# Goal of the exercise:
Every entry, start to finish, should be printed verbatim without pictures.

# Extracted data entries:
● ● ● ●

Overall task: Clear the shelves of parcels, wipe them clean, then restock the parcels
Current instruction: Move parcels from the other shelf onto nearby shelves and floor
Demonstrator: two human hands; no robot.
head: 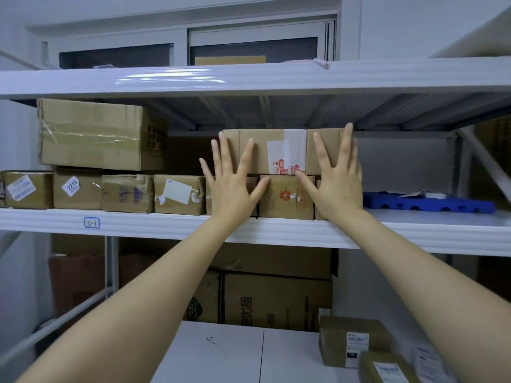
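Pressing on the front of the taped parcel (265, 146), the left hand (231, 189) and right hand (338, 186) have fingers (224, 150) straight and apart. It stands on small parcels (286, 196) on the middle shelf (166, 225). Probably restocking; next, fetch a loose parcel (340, 341) from the bench (221, 355).

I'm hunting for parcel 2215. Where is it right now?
Head view, left side: the 2215 parcel stands on the middle shelf, second from the left in the bottom row, directly under the big taped box.
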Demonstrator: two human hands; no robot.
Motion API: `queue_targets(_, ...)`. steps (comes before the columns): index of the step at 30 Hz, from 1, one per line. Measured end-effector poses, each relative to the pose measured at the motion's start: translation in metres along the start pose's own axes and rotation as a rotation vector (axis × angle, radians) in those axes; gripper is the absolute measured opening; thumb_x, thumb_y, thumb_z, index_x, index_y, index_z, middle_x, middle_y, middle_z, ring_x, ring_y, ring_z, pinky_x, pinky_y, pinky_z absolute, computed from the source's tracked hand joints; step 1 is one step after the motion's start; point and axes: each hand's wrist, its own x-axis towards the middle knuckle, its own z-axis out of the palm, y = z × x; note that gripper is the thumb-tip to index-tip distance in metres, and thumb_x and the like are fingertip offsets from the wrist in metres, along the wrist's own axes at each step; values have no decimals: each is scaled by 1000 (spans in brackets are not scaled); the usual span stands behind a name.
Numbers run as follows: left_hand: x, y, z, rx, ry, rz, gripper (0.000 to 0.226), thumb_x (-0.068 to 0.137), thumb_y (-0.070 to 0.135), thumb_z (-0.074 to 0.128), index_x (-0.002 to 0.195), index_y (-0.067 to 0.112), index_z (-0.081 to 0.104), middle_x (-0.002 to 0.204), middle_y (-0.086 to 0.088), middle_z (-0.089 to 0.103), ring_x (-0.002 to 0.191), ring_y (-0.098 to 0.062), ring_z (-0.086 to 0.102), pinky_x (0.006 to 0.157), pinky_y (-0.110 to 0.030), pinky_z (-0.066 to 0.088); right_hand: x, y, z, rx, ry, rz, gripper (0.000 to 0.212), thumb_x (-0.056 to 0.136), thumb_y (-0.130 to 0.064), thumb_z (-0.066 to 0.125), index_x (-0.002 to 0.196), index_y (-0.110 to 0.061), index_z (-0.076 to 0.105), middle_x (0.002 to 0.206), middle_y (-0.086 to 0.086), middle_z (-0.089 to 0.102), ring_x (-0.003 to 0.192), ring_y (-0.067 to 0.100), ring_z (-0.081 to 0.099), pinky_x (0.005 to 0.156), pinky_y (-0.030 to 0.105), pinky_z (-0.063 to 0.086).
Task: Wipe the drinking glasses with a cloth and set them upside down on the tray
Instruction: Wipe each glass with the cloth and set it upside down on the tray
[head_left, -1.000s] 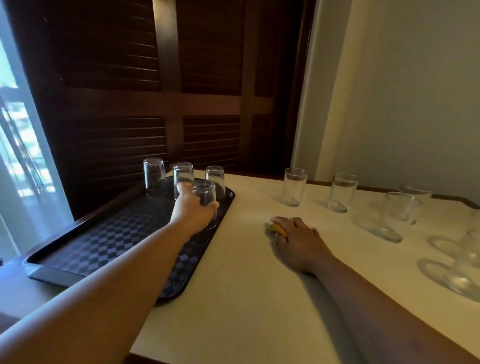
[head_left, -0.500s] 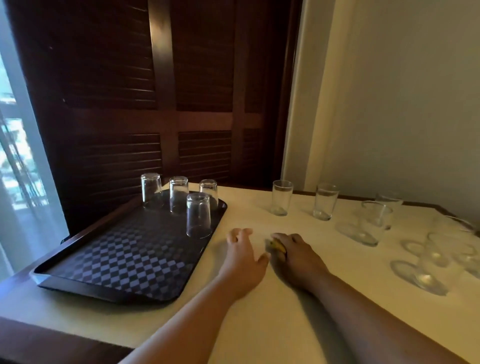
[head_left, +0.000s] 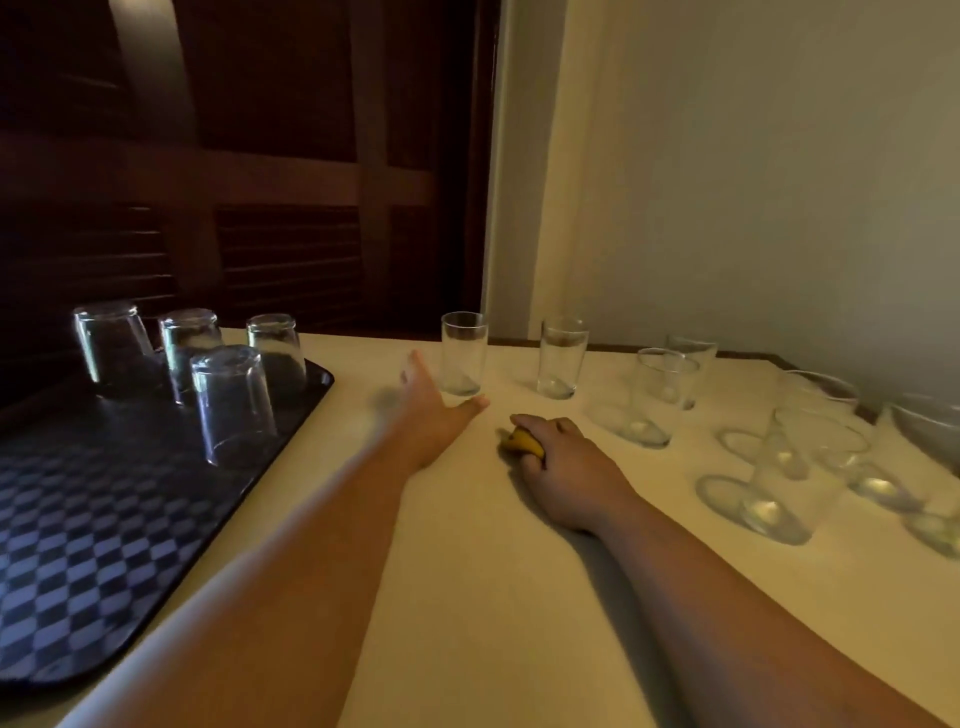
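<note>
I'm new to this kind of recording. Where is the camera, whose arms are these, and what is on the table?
There is no machine here. A person works with bare hands, and every picture comes from one wide-angle camera worn on the head, looking forward and down. That is why both arms enter from the bottom edge.

On the left, a checkered tray carries four glasses set upside down. Other glasses stand upright on the pale table, mostly toward the right.

The left hand is open, close by the nearest upright glass, not gripping it. The right hand rests on the table and grips a yellow cloth.
</note>
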Motion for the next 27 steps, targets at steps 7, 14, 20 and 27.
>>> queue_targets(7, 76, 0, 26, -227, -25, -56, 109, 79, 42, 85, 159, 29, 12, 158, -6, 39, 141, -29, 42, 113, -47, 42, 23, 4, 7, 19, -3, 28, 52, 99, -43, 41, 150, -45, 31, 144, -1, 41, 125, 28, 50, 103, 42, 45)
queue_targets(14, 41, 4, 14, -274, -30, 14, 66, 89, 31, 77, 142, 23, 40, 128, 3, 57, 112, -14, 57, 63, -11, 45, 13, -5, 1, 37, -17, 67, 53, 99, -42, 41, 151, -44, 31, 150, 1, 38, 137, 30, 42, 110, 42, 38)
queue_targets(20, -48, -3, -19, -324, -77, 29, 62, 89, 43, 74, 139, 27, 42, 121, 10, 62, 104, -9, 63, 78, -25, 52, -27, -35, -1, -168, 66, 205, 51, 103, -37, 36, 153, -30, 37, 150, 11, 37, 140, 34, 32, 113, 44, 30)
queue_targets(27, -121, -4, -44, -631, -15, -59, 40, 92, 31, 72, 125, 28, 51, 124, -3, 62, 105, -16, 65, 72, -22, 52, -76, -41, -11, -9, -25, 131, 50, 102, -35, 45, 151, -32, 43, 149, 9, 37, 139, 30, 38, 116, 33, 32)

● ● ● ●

# Exercise output:
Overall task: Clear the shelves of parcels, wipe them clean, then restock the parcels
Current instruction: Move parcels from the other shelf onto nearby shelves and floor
Demonstrator: two human hands; no robot.
head: 
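Pressing on the front of the taped parcel (265, 146), the left hand (231, 189) and right hand (338, 186) have fingers (224, 150) straight and apart. It stands on small parcels (286, 196) on the middle shelf (166, 225). Probably restocking; next, fetch a loose parcel (340, 341) from the bench (221, 355).

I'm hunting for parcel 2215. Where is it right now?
Head view, left side: the 2215 parcel stands on the middle shelf, second from the left in the bottom row, directly under the big taped box.
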Demonstrator: two human hands; no robot.
Motion API: `queue_targets(_, ...)`. steps (comes before the columns): index of the step at 30 Hz, from 1, one per line. Measured end-effector poses, each relative to the pose measured at the motion's start: translation in metres along the start pose's own axes and rotation as a rotation vector (axis × angle, radians) in those axes; gripper is the absolute measured opening; thumb_x, thumb_y, thumb_z, index_x, index_y, index_z, middle_x, middle_y, middle_z, ring_x, ring_y, ring_z, pinky_x, pinky_y, pinky_z absolute, computed from the source's tracked hand joints; step 1 is one step after the motion's start; point and axes: each hand's wrist, its own x-axis towards the middle knuckle, its own z-axis out of the palm, y = z × x; note that gripper is the thumb-tip to index-tip distance in metres, and thumb_x and the like are fingertip offsets from the wrist in metres, along the wrist's own axes at each step; values have no decimals: each is scaled by 1000 (spans in brackets are not scaled); the usual span stands behind a name.
Numbers run as follows: left_hand: x, y, z, rx, ry, rz, gripper (0.000 to 0.226), thumb_x (-0.068 to 0.137), thumb_y (-0.070 to 0.135), thumb_z (-0.074 to 0.128), index_x (-0.002 to 0.195), index_y (-0.067 to 0.112), index_z (-0.081 to 0.104), middle_x (-0.002 to 0.204), middle_y (-0.086 to 0.088), middle_z (-0.089 to 0.103), ring_x (-0.002 to 0.191), ring_y (-0.098 to 0.062), ring_z (-0.086 to 0.102), pinky_x (0.006 to 0.157), pinky_y (-0.110 to 0.030), pinky_z (-0.066 to 0.088); right_hand: x, y, z, rx, ry, rz, gripper (0.000 to 0.212), thumb_x (-0.056 to 0.136), thumb_y (-0.130 to 0.064), thumb_z (-0.066 to 0.125), index_x (-0.002 to 0.196), index_y (-0.110 to 0.061), index_z (-0.076 to 0.105), middle_x (0.002 to 0.206), middle_y (-0.086 to 0.086), middle_z (-0.089 to 0.102), ring_x (-0.003 to 0.192), ring_y (-0.067 to 0.100), ring_z (-0.081 to 0.099), pinky_x (0.005 to 0.156), pinky_y (-0.030 to 0.105), pinky_z (-0.063 to 0.086).
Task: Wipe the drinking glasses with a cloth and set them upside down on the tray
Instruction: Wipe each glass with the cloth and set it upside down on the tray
[head_left, -1.000s] 
[head_left, -0.500s] 
[head_left, +0.000s] 
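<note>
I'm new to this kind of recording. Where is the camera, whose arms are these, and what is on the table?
There is no machine here. A person works with bare hands, and every picture comes from one wide-angle camera worn on the head, looking forward and down. That is why both arms enter from the bottom edge.

On the left, a checkered tray carries four glasses set upside down. Other glasses stand upright on the pale table, mostly toward the right.

The left hand is open, close by the nearest upright glass, not gripping it. The right hand rests on the table and grips a yellow cloth.
</note>
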Motion for the next 27 steps, targets at steps 7, 14, 20 and 27.
>>> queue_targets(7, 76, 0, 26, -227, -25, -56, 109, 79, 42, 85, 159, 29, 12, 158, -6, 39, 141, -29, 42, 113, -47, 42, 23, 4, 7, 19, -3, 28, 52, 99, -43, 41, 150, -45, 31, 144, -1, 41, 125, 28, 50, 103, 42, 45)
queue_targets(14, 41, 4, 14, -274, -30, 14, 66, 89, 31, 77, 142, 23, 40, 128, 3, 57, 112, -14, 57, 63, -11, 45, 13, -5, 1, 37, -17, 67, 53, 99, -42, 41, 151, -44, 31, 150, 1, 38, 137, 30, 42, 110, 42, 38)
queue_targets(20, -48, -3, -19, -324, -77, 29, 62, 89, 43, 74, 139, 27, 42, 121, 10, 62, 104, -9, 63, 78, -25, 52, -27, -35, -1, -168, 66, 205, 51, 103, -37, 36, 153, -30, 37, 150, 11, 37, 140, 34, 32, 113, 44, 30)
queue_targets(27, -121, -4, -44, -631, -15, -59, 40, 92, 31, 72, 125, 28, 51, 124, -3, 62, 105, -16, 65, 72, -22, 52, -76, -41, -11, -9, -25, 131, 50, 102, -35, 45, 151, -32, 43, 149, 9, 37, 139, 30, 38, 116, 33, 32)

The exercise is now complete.